* [Work instruction]: In the material below, how many lines contain the word "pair"? The reply must be that number alone.

[[ Data in this exercise, beginning ]]

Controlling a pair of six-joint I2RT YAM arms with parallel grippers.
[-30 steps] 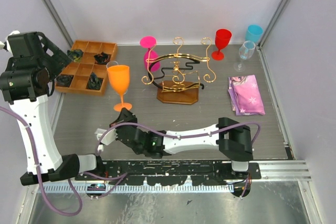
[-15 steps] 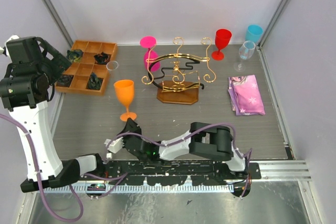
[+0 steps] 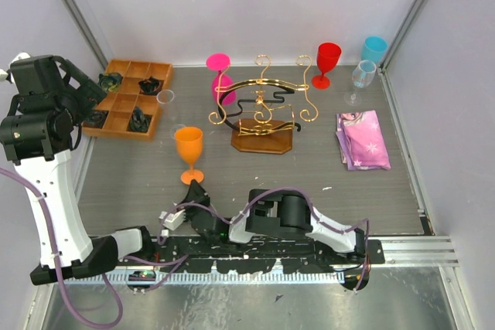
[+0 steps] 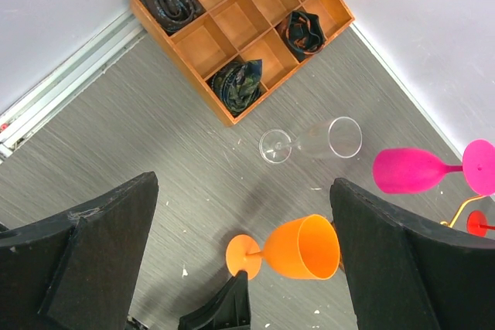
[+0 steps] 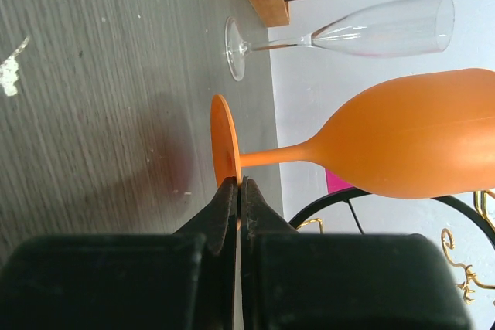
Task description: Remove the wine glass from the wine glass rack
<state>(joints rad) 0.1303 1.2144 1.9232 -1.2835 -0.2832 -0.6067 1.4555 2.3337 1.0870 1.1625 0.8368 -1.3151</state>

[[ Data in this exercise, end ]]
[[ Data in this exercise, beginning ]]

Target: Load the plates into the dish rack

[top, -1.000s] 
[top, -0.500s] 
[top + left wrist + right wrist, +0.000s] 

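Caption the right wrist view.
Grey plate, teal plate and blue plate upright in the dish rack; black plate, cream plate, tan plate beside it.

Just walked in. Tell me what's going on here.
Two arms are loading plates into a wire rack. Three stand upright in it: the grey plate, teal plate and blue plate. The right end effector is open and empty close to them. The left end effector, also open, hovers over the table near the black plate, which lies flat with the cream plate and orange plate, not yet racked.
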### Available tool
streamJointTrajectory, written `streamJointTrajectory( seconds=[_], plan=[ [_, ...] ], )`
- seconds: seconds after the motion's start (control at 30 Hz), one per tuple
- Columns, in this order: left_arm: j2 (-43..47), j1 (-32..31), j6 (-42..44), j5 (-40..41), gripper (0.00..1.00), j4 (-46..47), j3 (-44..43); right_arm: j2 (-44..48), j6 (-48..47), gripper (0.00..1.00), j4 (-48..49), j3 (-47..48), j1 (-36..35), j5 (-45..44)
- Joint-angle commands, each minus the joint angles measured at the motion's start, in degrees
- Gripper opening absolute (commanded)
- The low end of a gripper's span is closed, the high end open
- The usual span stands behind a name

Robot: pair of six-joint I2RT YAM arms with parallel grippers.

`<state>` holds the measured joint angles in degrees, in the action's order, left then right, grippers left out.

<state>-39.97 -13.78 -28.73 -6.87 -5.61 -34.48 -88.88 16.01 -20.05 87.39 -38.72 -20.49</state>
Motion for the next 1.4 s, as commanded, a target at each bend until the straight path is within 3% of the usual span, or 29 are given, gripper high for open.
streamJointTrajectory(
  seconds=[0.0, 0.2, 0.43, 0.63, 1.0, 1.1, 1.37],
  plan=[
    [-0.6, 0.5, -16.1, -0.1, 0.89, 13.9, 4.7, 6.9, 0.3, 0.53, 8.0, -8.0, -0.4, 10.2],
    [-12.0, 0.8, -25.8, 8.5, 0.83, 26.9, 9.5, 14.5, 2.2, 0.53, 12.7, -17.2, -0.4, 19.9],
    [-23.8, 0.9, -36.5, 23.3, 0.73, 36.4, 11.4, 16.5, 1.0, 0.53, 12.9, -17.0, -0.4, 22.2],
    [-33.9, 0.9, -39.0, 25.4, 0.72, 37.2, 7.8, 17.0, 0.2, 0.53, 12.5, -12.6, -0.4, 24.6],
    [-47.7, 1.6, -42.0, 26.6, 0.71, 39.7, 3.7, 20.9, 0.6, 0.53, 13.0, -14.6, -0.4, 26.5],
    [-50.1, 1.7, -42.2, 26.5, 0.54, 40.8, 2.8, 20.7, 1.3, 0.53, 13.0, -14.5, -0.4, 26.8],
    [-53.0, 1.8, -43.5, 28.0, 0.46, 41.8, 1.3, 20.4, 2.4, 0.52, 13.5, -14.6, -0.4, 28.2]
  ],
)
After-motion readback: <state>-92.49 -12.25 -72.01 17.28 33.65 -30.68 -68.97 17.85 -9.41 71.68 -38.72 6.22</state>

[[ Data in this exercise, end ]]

* [Response for this exercise]: 2